Disruption of left-right asymmetry in Mta3 and MZta3 mutants. (A-D) Confocal images of embryos stained with anti-acetylated tubulin (red) and DAPI (blue) showing Kupffer’s vesicle in wild-type (A) Mta3 (B,C) and MZta3 (D). Note the variable number and length of motile cilia in Mta3 embryos compared with wild type. (E-I) Examples of liver and exocrine pancreas orientation revealed by in situ hybridization for the liver marker l-fabp and the pancreas marker trypsin. Orientations are categorized into five phenotypes: left liver and right pancreas, typical of wild-type (E), right liver and left pancreas (F), bilateral (G), absent (H), and centralized liver and pancreas (I). (J) Frequency distribution of different phenotypes among wild-type and ta3/ta3 embryos, and Mta3 and MZta3 mutant embryos.

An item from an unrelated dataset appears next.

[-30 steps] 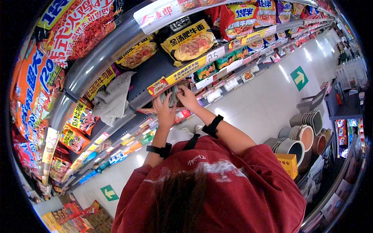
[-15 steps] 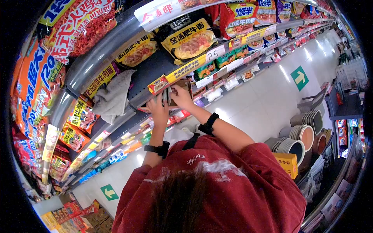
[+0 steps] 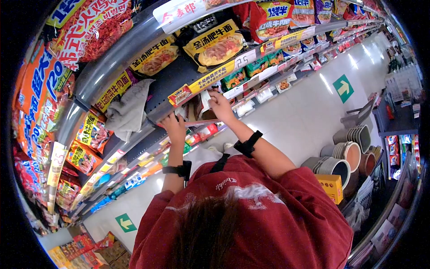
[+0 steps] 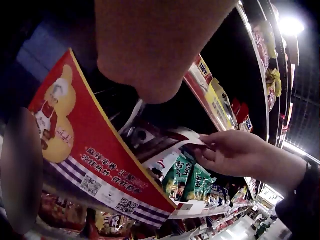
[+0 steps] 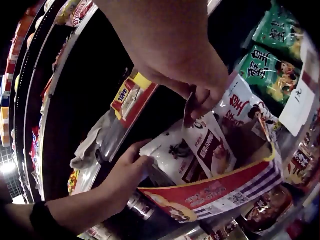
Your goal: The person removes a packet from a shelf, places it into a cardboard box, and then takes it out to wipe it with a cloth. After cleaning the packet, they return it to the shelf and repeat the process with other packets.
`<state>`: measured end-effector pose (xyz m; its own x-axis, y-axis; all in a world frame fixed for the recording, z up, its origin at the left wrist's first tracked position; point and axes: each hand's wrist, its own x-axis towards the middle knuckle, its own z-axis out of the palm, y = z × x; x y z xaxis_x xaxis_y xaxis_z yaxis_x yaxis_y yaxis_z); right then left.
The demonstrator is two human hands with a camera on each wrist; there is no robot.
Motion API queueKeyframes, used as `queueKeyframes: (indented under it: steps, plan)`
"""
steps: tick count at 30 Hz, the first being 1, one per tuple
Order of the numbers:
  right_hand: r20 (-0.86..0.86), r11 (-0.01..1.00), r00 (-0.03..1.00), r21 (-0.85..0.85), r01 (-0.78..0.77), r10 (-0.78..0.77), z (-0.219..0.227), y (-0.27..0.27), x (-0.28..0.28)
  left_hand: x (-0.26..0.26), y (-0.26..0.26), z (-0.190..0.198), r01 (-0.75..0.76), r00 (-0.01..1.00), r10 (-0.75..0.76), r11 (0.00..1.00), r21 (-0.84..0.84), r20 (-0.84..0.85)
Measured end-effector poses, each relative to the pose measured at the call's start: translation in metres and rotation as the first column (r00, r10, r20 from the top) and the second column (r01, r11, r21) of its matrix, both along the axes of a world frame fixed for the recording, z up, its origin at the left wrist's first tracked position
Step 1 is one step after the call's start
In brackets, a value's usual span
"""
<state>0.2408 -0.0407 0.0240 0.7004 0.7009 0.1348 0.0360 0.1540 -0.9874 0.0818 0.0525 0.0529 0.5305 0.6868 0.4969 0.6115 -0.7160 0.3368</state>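
My right hand (image 3: 221, 107) pinches the top edge of a white-and-dark-red food packet (image 5: 212, 150), which stands tilted in a red cardboard display box (image 5: 212, 200). More white packets (image 5: 172, 152) stand beside it in the box. At the box's left end is my left hand (image 3: 174, 128); in the right wrist view its fingertips (image 5: 144, 162) are right at the left edge of the white packets. The left wrist view has that hand close over the box's red front panel (image 4: 95, 145), with its grip hidden.
Yellow noodle packs (image 3: 215, 45) sit on the shelf above, behind a price strip (image 3: 208, 80). A grey cloth (image 3: 130, 112) hangs over the shelf edge to the left. Green packs (image 5: 267, 72) lie right of the box. Stacked buckets (image 3: 340, 166) stand on the floor at right.
My hands, close together at the packets before, have drawn apart: the left moved left to the box's end, the right moved right and now pulls a packet's top edge. More of the box shows.
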Motion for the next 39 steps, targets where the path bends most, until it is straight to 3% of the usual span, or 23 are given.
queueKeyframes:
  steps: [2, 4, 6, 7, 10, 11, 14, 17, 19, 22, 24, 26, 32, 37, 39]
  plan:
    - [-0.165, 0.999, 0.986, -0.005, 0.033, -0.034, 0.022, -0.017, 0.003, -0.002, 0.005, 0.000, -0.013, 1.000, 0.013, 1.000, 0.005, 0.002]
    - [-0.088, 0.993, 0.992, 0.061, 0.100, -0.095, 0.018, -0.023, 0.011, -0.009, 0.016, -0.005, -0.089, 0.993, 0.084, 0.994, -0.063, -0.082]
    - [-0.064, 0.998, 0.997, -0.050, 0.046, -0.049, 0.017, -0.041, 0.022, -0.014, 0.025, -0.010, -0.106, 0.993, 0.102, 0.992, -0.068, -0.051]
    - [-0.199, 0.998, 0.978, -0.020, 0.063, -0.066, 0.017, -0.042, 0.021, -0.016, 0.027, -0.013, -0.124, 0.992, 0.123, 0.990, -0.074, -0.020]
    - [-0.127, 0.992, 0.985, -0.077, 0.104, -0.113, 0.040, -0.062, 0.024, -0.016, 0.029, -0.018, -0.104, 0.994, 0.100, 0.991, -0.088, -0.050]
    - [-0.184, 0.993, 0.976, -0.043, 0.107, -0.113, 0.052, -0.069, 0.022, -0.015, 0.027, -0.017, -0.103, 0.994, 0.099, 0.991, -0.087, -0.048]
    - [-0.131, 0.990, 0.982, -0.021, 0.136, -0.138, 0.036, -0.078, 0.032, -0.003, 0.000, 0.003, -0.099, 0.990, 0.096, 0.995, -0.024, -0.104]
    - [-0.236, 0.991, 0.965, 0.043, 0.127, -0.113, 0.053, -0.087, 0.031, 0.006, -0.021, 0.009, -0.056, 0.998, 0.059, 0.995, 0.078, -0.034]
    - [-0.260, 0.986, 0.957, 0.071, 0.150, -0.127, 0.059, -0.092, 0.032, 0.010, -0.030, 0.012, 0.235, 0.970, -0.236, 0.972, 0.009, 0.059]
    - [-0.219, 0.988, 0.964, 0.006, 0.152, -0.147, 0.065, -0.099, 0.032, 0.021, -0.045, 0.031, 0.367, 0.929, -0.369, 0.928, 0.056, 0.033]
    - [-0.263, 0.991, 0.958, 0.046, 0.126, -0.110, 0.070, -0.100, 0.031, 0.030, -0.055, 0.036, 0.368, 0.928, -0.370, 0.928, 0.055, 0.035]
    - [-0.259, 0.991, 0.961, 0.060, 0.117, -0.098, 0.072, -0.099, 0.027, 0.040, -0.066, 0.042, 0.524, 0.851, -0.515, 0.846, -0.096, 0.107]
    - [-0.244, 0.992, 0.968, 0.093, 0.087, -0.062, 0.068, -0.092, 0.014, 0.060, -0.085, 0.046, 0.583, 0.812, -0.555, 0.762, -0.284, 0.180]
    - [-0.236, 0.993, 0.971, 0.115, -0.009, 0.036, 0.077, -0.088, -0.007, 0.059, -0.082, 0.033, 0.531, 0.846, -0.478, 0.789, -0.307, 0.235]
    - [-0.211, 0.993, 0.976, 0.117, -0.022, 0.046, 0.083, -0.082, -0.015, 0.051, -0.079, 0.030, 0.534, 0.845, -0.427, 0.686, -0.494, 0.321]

Processing of Gli2a is regulated by Hh activity and is disrupted in ta3 mutant embryos. Western blot of extracts of 28 hpf embryos probed with anti-Gli2a antibody. The full-length Gli2aFL form runs with apparent molecular weight of <190 kDa and the truncated Gli2aR form with an apparent molecular weight of <48 kDa. The same filter was probed with anti-actin, which serves as a loading control. Numbers below each lane show the level of Gli2aFL relative to that in wild-type normalized to control and the FL:R ratio for each sample based on densitometric analysis of filters exposed for identical times. Note, however, that the three panels shown here were exposed for different lengths of times for the purpose of clarity of presentation. Cyc, cyclopamine treated; M, Mta3 embryos; MZ, MZta3 embryos.